#### [ACTIVITY]
Where in the listing does the string "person" appear? Copy every line that holds it.

#### [SOURCE MATERIAL]
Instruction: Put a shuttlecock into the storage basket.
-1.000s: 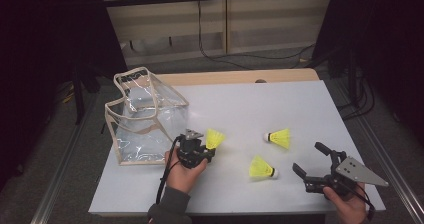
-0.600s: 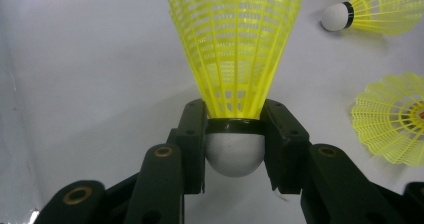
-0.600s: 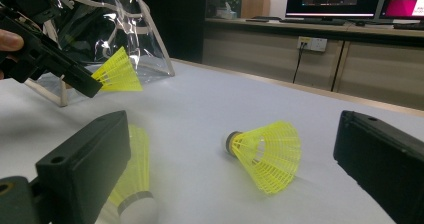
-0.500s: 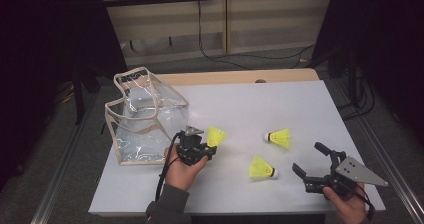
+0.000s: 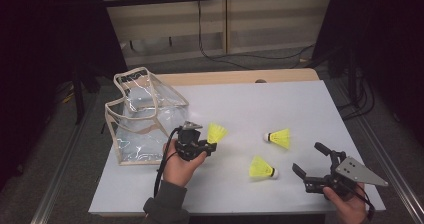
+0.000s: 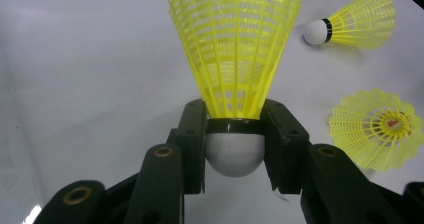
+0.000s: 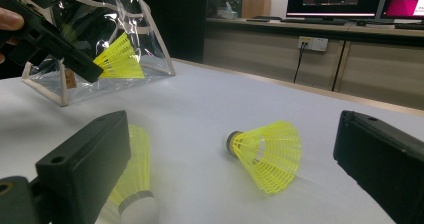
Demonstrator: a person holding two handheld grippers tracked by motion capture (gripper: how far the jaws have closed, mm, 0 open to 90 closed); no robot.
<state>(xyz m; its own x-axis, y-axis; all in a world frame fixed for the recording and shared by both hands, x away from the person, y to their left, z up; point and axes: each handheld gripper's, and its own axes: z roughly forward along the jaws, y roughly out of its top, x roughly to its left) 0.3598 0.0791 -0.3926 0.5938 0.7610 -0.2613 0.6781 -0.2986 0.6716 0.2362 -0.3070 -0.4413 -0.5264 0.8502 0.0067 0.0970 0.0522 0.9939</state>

#### [ANSWER BOX]
Demonstrator: a person holding two handheld grippers tracked by motion capture (gripper: how far the jaws have closed, mm, 0 open to 90 closed); no robot.
<state>(xyz m; its own x-axis, y-axis; all in a world frame fixed for the recording and shared by both hands, x away from the person, y to their left, z up; point and axes: each handheld gripper's, and its own axes: z roughly forward along the jaws, y roughly out of its top, x roughly to its left) 0.3598 0.0791 -0.3926 0.5938 0.7610 -0.2613 0.6781 -0.2986 0.6716 0.2362 -0.3070 -0.4413 -0.5264 0.8502 0.0067 0.0970 0.0522 0.9939</state>

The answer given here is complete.